Let $U$ , $V$ be the open unit balls in $X$ , $Y$ respectively. Then $X=\cup_{k \in \mathbb{N}} kU$ , so, since $\Lambda$ is surjective, $Y=\Lambda(X)=\Lambda(\cup_{k \in \mathbb{N}} kU)=\cup_{k \in \mathbb{N}} \Lambda(kU)$ . By the Baire category theorem, $Y$ is not the union of countably many nowhere dense sets, so there is some $k \in \mathbb{N}$ and some open
set $W \subset Y$ such that $W$ is contained in the closure of $\Lambda(kU)$ .
Let $y_0 \in W$ , and pick $\eta>0$ so that $y_0+y \in W$ for all $y$ with $||y||<\eta$ . Then $y_0$ and $y_0+y$ are limit points of $\Lambda(kU)$ , so there are sequences ${x_i'}$ and ${x_i''}$ in $kU$ with $\Lambda x_i' \rightarrow y_0$ and $\Lambda x_i'' \rightarrow y_0+y$ . Letting $x_i=x_i''-x_i'$ , we have $||x_i|| < 2k$ and $\Lambda x_i \rightarrow y$ . So
for any $y \in \eta V$ there is a sequence ${x_i}$ in $2kU$ with $\Lambda x_i \rightarrow y$ . Then by the linearity of $\Lambda$ , we have that for any $\epsilon>0$ and any $y \in Y$ , there is an $x \in X$ with:
$||x||< \delta^{-1} ||y||$ and $||\Lambda x -y||<\epsilon $ (1)
where $\delta=\eta/2k$ .
Now let $y \in \delta V$ and $\epsilon>0$ . Then there is some $x_1$ with $||x_1||< 1$ and $||y-\Lambda x_1||<\epsilon \delta$ . Define a sequence ${x_n}$ inductively as follows.

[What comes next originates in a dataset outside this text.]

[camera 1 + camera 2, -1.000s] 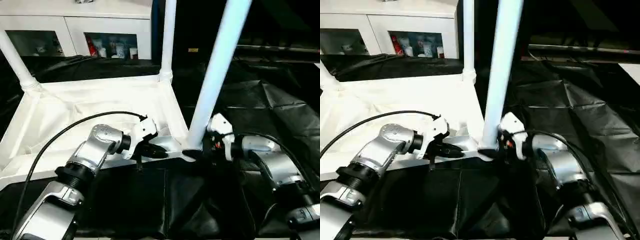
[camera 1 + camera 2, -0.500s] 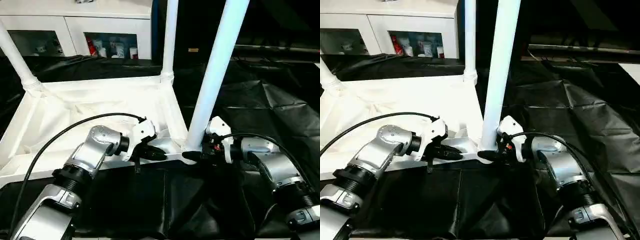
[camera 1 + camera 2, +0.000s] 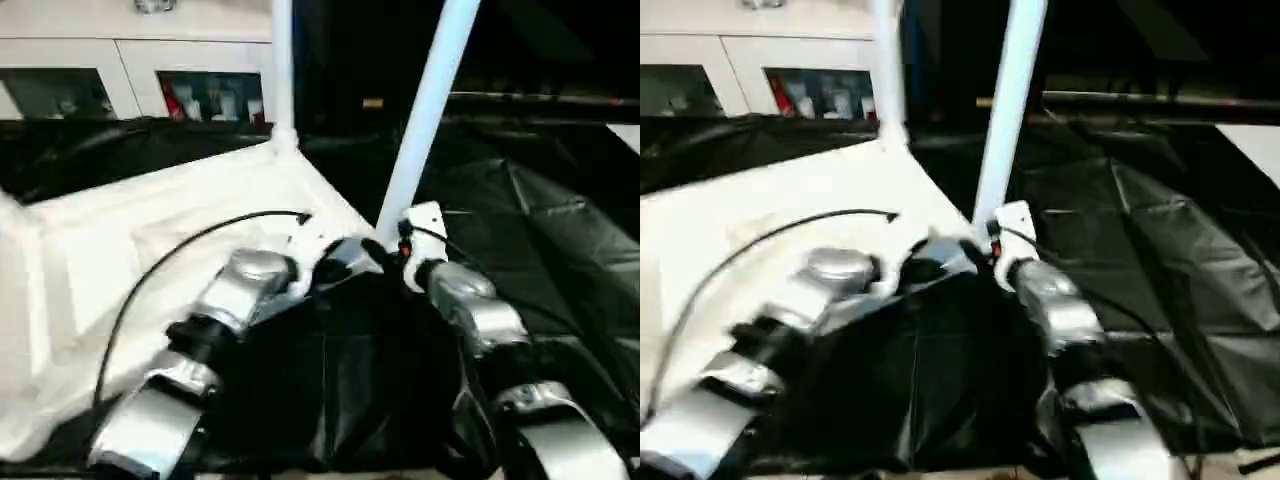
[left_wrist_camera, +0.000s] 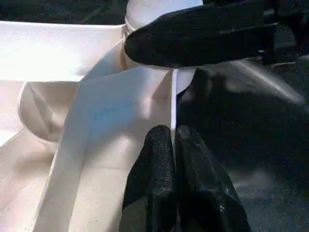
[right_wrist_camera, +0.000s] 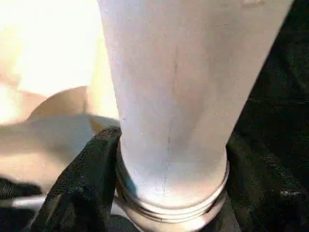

Assume:
$ ||y-\Lambda(x_1+x_2+...+x_n)||<\epsilon \delta 2^{-n} $ (2)
Then by (1) we can pick $x_{n+1}$ so that:
$||x_{n+1}||< \epsilon 2^{-n}$ (3)
and $||y-\Lambda(x_1+x_2+...+x_n) - \Lambda(x_{n+1})||<\epsilon \delta 2^{-(n+1)}$ , so (2) is satisfied for $x_{n+1}$ .
Put $s_n=x_1+x_2+...+x_n$ . Then from (3), $s_n$ is a Cauchy sequence, and so, since $X$ is complete, it converges to some $x \in X$ . By (2), $\Lambda s_n \rightarrow y$ , and by the continuity of $\Lambda$ , $\Lambda s_n \rightarrow \Lambda x$ , so $\Lambda x= y$ . Also, $||x||=\lim_{n \rightarrow \infty} ||s_n|| \leq \sum_{n=1}^\infty ||x_n|| < 1+\epsilon$ . Thus $\Lambda((1+\epsilon)U) \supset \eta V$ , or $\Lambda(U) \supset (1+\epsilon)^{-1} \delta V$ . Since this is true for all $\epsilon>0$ , we have $\Lambda(U) \supset \cup_{\epsilon>0} (1+\epsilon)^{-1} \delta V = \delta V$ .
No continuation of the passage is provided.